After two weeks in the intensive care unit of the hospital I moved him into memory care back in the facility where he started with my mom. My brother would have died if he had stayed in the other facility; if I hadn’t intervened with the help of his caregiver and original executive director. He’s gotten much better and is doing great in the memory care at the first facility, but we’ve had a lot of elopement issues.
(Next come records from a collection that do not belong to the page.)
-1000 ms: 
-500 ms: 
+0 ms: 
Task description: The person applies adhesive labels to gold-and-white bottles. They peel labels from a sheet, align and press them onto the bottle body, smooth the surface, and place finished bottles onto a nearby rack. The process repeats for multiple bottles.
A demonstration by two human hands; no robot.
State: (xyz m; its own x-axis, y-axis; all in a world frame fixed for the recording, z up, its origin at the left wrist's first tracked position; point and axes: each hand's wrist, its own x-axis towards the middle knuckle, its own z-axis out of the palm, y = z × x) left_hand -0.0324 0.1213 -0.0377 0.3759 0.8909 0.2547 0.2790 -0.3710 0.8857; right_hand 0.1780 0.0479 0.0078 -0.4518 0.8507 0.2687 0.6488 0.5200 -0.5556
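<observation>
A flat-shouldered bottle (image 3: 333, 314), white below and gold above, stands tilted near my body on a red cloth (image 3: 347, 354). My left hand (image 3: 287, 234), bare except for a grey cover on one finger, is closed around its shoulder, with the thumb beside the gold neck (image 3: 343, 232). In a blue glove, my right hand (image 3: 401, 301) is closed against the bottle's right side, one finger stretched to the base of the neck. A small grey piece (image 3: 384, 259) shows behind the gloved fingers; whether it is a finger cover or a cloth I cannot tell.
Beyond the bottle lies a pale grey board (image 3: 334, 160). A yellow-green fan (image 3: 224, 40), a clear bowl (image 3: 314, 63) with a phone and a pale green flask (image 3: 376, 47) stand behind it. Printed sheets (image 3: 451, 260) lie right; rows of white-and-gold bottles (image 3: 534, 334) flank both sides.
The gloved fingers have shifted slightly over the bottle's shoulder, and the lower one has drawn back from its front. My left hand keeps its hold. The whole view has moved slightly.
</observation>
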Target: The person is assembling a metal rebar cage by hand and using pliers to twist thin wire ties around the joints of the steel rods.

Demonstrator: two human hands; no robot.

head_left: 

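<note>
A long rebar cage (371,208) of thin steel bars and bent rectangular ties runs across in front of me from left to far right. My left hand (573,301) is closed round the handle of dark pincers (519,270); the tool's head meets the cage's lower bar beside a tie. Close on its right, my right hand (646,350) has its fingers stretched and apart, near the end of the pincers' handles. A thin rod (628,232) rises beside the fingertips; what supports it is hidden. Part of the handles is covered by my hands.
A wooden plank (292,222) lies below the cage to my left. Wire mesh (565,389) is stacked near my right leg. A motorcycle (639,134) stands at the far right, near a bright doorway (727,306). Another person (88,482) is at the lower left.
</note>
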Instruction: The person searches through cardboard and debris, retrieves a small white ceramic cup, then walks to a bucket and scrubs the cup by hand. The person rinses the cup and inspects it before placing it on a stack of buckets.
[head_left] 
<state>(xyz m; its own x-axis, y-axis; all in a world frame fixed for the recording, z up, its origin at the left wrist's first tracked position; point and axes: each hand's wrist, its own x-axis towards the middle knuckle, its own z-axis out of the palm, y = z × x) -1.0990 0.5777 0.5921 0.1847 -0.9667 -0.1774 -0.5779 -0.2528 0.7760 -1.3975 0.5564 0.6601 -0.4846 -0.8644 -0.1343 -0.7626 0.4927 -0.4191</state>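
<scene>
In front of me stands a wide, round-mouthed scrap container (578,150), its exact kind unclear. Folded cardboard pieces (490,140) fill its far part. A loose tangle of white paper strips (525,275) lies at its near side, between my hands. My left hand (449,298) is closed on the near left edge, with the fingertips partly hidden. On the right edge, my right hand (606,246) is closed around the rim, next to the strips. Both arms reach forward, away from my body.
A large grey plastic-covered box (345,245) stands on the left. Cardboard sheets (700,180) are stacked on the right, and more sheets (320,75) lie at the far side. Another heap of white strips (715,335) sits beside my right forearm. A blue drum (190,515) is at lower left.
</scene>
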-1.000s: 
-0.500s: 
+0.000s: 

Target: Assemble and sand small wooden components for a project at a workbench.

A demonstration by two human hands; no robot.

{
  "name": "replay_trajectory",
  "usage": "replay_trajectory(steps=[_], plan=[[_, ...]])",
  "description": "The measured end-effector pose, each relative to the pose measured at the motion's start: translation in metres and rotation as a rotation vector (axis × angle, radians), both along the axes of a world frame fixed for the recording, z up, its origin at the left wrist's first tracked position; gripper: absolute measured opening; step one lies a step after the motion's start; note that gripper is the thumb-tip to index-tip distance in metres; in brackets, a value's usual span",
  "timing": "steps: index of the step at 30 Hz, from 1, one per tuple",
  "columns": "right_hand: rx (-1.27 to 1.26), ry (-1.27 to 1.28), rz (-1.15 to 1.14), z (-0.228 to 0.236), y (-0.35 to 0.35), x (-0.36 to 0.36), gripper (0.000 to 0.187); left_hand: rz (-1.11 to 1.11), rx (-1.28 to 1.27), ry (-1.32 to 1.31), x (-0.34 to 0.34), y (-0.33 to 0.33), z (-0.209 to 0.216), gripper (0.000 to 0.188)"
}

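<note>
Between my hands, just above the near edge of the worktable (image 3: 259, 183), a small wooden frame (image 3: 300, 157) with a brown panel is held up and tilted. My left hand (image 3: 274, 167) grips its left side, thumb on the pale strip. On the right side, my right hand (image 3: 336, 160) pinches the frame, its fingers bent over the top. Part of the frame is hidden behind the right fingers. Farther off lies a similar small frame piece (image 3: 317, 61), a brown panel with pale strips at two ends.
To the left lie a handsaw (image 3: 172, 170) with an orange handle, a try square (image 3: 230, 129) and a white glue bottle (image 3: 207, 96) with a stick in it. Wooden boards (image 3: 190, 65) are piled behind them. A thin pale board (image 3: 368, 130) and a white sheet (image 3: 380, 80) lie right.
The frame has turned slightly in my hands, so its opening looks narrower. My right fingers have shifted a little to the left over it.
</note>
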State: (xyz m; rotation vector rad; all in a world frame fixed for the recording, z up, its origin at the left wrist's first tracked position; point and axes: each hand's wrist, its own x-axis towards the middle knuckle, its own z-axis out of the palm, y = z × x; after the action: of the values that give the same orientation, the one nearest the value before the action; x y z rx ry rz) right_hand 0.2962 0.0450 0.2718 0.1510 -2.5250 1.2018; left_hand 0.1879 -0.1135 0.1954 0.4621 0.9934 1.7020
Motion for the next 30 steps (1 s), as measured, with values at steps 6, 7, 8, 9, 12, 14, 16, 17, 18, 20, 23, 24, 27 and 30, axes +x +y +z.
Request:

He’s very intelligent, so he’ll figure out the code and escape, or convince a new staff member to give him a little freedom, and then he’s off. It’s hard when I’m so far away because I feel powerless, so I really need to trust the place and the people—I need someone to be an advocate for me. That is what I want to do for you; I want to be that person who is looking out for you and your loved one. Because I’ve been in your shoes—I can relate to what you are experiencing, I care deeply, and I know where and how to look to offer the most ideal solution.